You might have thought from the tone of the coverage following Facebook's earnings report Wednesday that the company was on the brink of bankruptcy.
The results were repeatedly dubbed "disastrous" by reporters and analysts alike. The company was called "friendless" in headlines. And following the report, investors dumped the stock like it was like it was so much rancid meat, leading to a $120 billion decline in Facebook's market valuation, the biggest one-day drop ever.
But here's the thing: For all the furor, Facebook is doing just fine.
Yes, the company's second-quarter results were somewhat disappointing. Yes, it warned that in coming periods its sales will grow slower and its expenses faster than Wall Street was expecting. Yes, the company's user growth is flatlining in the United States and falling a bit in Europe.
But Facebook is still growing rapidly. It's enormously profitable. It's still adding users in many places around the world.
And more importantly, the two big reasons its outlook for coming quarters was so disappointing are that it's spending money to address some of its recent high-profile problems and is investing in its future.
This is a correction, not a sign of disaster
Instead of seeing Thursday's sell-off as some sign of impending doom for Facebook, it could be viewed as a simple correction, one that happens all the time for stocks that get ahead of themselves.
In fact, that's just how Henry Blodget, our CEO, saw it:
Facebook's shares had been on a tear since March, when they plunged during the Cambridge Analytica scandal. After it became apparent that that fiasco wasn't going to ruin the social network, investors piled back into the stock.
From March 27 - when they hit their lowest point in the last year - through Wednesday, Facebook's shares rose a robust 43%. At the close of trading, Facebook was valued at 36 times its trailing-twelve months earnings, through its first-quarter results. That's a pretty pricey premium for a company the size of Facebook.

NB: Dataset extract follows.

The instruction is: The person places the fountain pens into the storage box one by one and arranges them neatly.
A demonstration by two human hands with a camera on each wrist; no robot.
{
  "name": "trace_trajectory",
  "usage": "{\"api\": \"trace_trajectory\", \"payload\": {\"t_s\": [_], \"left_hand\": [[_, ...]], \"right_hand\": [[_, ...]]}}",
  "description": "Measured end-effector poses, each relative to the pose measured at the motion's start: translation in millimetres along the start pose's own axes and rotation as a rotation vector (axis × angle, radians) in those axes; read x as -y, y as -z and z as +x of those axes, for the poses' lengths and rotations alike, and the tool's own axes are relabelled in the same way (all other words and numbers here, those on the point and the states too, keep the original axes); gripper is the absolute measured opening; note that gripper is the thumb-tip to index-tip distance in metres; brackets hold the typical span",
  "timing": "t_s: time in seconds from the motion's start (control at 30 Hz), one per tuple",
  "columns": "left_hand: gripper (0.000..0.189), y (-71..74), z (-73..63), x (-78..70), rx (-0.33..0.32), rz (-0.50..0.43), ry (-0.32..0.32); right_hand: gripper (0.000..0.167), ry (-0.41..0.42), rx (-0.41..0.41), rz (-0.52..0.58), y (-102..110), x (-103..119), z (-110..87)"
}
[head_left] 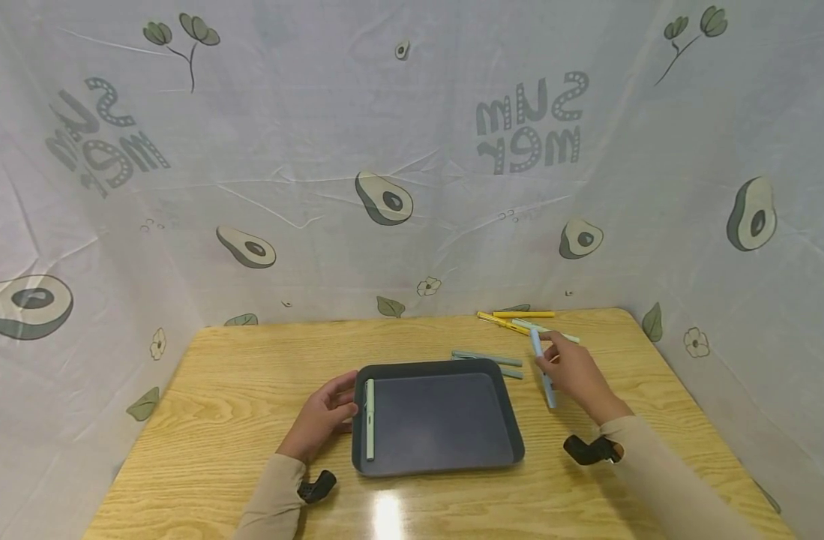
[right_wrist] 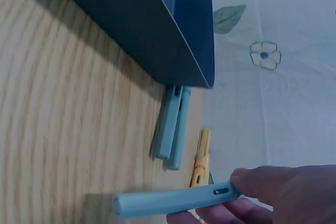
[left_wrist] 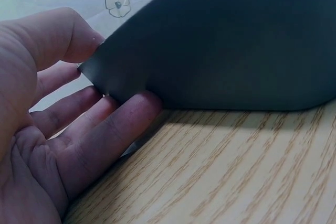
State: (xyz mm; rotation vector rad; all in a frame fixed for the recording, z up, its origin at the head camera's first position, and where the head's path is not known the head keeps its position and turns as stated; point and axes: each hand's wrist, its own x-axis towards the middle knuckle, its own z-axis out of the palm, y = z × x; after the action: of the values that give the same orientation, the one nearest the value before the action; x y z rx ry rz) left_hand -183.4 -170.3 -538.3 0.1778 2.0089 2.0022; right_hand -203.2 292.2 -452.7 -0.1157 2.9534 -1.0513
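My left hand (head_left: 324,412) holds the left side of a dark grey tray (head_left: 445,472), with the thumb at the rim and fingers against the outer wall (left_wrist: 226,51). Inside the tray, along its left wall, lies a pale green pen (head_left: 370,427). To the right of the tray, my right hand (head_left: 573,371) pinches a light blue pen (head_left: 546,386) between thumb and fingers. The right wrist view shows that pen (right_wrist: 173,200) tilted over the wood, its far end partly covered by the fingertips.
Two teal pens (head_left: 492,358) lie behind the tray's back right corner. Farther back are two yellow pens (head_left: 522,314) and another pale green pen (head_left: 567,337), partly behind the right hand. A printed curtain (head_left: 304,262) borders the wooden table (head_left: 250,375) at the back and sides.
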Motion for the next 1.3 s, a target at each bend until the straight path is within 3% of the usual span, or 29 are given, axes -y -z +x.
{"api": "trace_trajectory", "payload": {"t_s": [0.37, 0.73, 1.3], "left_hand": [[0.065, 1.2, 1.6, 2.7, -0.006, -0.01, 0.003], [0.066, 0.9, 2.1, 4.3, -0.016, -0.006, 0.009], [0.067, -1.5, -1.2, -0.5, 0.004, 0.001, 0.001]], "right_hand": [[0.068, -0.036, -0.026, 0.122, -10.4, 2.7, -5.8], [0.068, -0.014, -0.119, 0.18, -10.8, 3.3, -17.6], [0.067, -0.014, -0.121, 0.222, -12.6, 5.7, -31.0]]}}
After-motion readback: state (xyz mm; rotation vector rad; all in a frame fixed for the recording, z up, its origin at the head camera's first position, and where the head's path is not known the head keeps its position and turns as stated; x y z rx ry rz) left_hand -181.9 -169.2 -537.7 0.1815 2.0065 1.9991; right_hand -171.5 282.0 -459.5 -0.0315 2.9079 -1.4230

It wouldn't be surprising then that investors might want to take some profits off the table, especially when the company warned that its results won't be as good going forward. But it's not like they're abandoning the stock completely. Even with their 20% decline on Thursday, Facebook's shares were still up 6% over the last year and nearly 16% from their March nadir.

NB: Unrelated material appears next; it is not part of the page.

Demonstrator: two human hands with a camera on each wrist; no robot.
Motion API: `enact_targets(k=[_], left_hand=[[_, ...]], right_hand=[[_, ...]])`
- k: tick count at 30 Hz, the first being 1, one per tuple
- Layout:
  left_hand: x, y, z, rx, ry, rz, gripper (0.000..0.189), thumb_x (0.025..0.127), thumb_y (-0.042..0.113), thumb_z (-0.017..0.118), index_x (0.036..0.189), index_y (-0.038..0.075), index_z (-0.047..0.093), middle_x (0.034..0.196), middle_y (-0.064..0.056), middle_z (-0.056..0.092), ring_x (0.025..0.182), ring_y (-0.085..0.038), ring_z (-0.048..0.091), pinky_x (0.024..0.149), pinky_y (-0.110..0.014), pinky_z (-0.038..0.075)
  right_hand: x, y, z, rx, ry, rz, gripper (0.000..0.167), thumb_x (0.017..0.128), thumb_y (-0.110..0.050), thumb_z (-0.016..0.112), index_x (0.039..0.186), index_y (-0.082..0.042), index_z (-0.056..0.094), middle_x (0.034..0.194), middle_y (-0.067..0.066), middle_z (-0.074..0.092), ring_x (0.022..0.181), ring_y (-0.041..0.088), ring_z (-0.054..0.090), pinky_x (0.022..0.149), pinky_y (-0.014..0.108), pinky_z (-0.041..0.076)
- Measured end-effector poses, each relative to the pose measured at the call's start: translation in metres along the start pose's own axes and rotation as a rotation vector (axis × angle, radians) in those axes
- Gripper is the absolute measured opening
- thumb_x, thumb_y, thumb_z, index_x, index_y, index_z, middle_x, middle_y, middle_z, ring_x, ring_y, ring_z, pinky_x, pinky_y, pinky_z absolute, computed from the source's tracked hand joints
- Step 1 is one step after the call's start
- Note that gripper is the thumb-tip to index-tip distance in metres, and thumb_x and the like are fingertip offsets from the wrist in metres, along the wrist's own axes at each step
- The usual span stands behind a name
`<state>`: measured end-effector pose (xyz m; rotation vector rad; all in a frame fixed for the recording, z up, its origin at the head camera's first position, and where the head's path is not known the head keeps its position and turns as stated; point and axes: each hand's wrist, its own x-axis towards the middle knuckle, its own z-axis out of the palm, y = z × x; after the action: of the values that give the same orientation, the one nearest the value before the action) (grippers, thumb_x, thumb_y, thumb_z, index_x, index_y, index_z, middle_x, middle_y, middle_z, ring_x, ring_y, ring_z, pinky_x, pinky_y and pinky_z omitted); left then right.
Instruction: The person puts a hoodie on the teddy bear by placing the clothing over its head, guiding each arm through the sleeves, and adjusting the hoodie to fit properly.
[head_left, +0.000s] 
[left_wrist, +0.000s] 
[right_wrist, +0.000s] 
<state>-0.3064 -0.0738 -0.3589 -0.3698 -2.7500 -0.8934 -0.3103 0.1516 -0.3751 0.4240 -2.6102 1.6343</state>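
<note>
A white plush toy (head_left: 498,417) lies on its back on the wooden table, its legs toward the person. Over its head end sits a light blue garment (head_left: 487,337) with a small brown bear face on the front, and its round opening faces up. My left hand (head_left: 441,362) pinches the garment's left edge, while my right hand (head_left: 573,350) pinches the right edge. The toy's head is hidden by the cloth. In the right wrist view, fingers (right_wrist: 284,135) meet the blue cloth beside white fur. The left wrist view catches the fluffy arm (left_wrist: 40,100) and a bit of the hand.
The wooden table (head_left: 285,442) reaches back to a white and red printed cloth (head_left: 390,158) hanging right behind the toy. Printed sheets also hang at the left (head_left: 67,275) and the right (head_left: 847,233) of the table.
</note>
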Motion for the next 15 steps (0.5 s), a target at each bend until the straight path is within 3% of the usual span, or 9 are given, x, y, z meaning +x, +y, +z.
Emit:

That's not a stellar return, but it's not terrible. You can bet investors in Helios and Matheson, the parent company of the money torching movie ticket subscription services MoviePass, would kill for that kind of return. Helios and Matheson's shares were down more than 60% on Friday alone. And that drop came on top of a worse-than-50% decline earlier in the week.

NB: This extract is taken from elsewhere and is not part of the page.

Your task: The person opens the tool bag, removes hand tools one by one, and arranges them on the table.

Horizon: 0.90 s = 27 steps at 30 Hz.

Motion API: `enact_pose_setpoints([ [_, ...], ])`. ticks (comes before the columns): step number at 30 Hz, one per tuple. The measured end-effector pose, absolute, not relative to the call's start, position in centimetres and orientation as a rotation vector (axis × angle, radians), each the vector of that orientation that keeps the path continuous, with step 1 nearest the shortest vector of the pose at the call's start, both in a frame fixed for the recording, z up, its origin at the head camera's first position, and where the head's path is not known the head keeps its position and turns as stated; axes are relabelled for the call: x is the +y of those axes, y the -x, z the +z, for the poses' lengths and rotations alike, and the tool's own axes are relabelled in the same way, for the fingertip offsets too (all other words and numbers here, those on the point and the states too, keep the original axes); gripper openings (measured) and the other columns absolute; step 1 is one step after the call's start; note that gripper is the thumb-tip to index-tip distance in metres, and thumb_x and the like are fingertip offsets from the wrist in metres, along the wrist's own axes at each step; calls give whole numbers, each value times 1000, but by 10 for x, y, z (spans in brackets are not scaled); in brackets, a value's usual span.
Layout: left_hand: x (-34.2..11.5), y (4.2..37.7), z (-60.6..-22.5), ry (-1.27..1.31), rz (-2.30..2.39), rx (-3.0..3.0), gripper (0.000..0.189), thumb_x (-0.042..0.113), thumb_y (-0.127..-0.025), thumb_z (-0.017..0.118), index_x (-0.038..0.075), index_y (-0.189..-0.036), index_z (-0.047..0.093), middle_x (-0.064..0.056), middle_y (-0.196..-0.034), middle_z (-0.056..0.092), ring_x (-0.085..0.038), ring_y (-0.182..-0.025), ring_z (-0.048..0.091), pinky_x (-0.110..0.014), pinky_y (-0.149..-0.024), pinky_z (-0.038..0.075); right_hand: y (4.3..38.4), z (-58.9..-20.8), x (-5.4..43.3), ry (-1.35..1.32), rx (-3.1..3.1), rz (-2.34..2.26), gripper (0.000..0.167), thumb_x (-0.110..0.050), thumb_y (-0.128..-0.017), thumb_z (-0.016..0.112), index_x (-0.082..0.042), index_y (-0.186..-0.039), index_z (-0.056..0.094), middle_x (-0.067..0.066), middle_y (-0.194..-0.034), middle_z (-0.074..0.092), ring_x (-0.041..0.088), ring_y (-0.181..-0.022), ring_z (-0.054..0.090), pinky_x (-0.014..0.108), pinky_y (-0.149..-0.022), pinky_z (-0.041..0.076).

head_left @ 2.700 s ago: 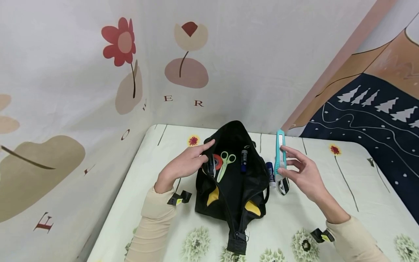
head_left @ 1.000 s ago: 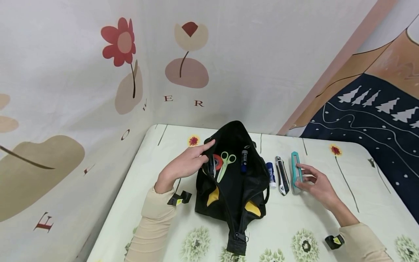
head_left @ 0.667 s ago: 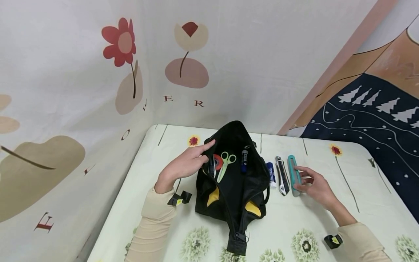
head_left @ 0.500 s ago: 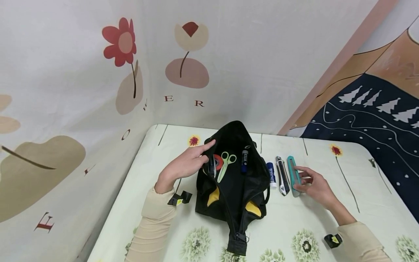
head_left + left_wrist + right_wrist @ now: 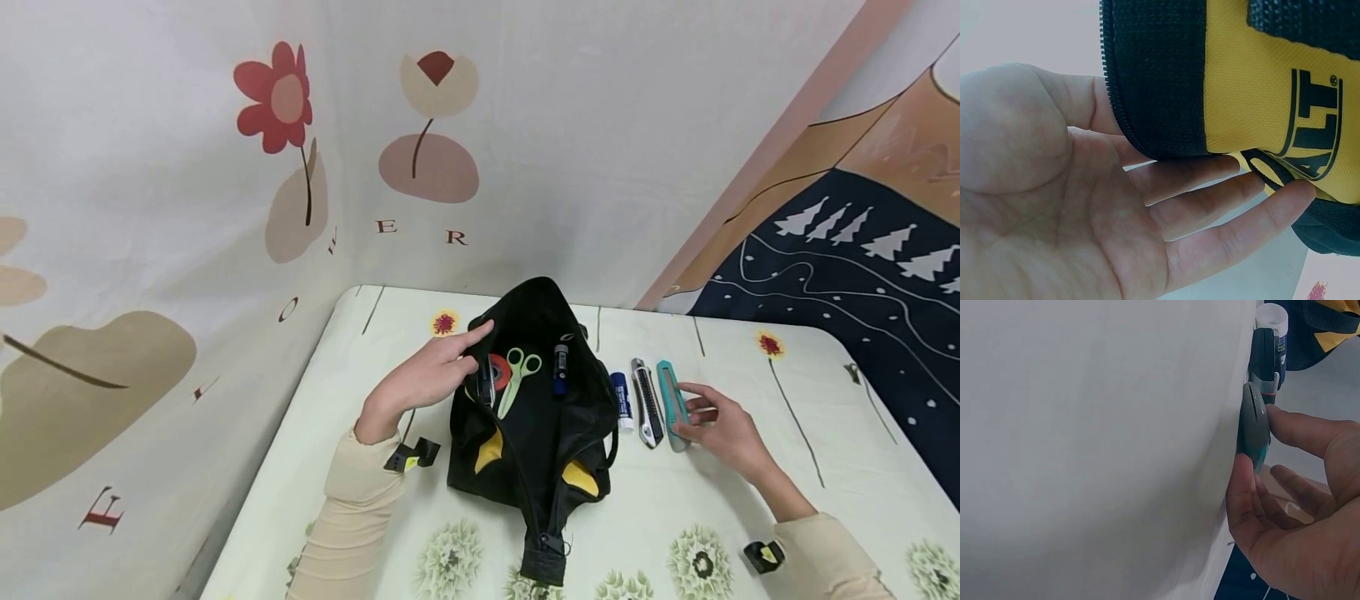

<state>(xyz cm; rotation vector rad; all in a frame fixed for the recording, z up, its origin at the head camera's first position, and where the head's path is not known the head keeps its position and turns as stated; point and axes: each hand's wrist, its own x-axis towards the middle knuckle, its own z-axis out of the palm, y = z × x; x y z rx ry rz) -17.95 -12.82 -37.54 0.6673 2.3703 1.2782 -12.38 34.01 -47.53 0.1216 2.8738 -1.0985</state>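
Note:
A black and yellow zippered tool bag (image 5: 555, 467) stands gaping on the table. My left hand (image 5: 427, 379) holds its left rim, thumb inside and the other fingers along the yellow outside (image 5: 1241, 87). Inside the bag are green-handled scissors (image 5: 513, 383), a red roll of tape (image 5: 498, 370), a dark blue tube (image 5: 560, 371) and a partly hidden dark item. My right hand (image 5: 720, 425) pinches a turquoise utility knife (image 5: 672, 400) by its sides, low at the table surface. Left of it lies a black and silver utility knife (image 5: 647, 404), then a blue and white glue stick (image 5: 622, 402).
The table (image 5: 825, 417) wears a pale flower-printed cover. Printed fabric walls (image 5: 570, 167) rise behind it and at the left. The bag's closed strap end (image 5: 543, 558) points toward me.
The turquoise utility knife went from raised beside the bag to the table, right of the black and silver one, then shifted slightly left. My left hand stays at the bag's rim.

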Motion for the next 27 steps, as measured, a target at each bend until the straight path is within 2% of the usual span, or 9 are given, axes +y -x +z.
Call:
enact_pose_setpoints([
  [10,-127,181,-375,-687,1280,2368,69,9,-109,41,10,-177,28,8,-60,29,-13,-50,26,-28,-57,28,123,-473,340,-141,2887,-1053,63,-3,-99,81,8,-156,54,27,-120,71,26,-99,69,25,-68,52],
  [20,-127,181,-373,-695,1278,2376,68,9,-109,40,9,-177,29,9,-60,28,-12,-50,25,-26,-55,27,123,-460,336,-40,3008,-1022,56,-5,-102,79,9,-152,58,31,-121,72,45,-106,73,22,-72,55],
  [24,-127,181,-372,-690,1284,2371,68,9,-109,40,9,-177,29,9,-60,28,-12,-50,25,-26,-55,26,123,-451,325,-28,3108,-1032,53,-3,-101,79,7,-150,61,31,-120,73,45,-103,74,15,-73,52],
  [27,-126,181,-372,-689,1285,2367,68,9,-110,40,9,-177,29,9,-60,28,-12,-50,25,-26,-55,26,123,-441,315,-50,3185,-1060,49,-2,-102,78,4,-148,64,28,-118,74,37,-100,74,7,-75,48],
])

Many companies would love to be in Facebook's position
Likewise, for all the uproar about Facebook's results and its reduced outlook, many companies and their shareholders would be ecstatic to have Facebook's problems.
After all, revenue at the social-networking giant grew 42% in the second quarter, and the company expects it to grow at a rate north of 30% going forward. While it expects its operating margin to fall in coming quarters, the forecast decline is from a phenomenal 44% in the just-completed period to a still extremely health rate above 30% in the future. And while its user growth is slowing, its core service still grew its monthly active user count by nearly 2% from the first quarter and 11% from the year-earlier period.
If a company that just posted a $5.1 billion quarterly profit, has $42 billion in cash and investments on hand, has a total user count equivalent to a third of the world's population, and is still growing like a weed is in trouble, we've all got problems.
And while investors freaked out about the reduced expectations, there's reason to think they'll appreciate the causes of them later on. Facebook's image has been battered by a series of scandals, from the Russian-linked groups hijacking its services to spread propaganda during the 2016 election to the hateful message that spurred violence in Myanmar against its Rohingya minority to the illegitimate acquisition of the data of millions of users by Cambridge Analytica. It's facing growing calls by policymakers to rein in its service with new regulations.
Facebook is investing for the future
Since last fall, the company has been working to revamp its services to try to address these problems, prevent future scandals, and potentially head off regulations. It's invested it artificial intelligence and machine learning tools to try to identify hate speech and other abusive posts. It's created a new
We can argue whether it's doing enough, but from here, the investments look like smart ones to make, particularly if they allow the company to avoid new laws which could potentially crimp its profits even more.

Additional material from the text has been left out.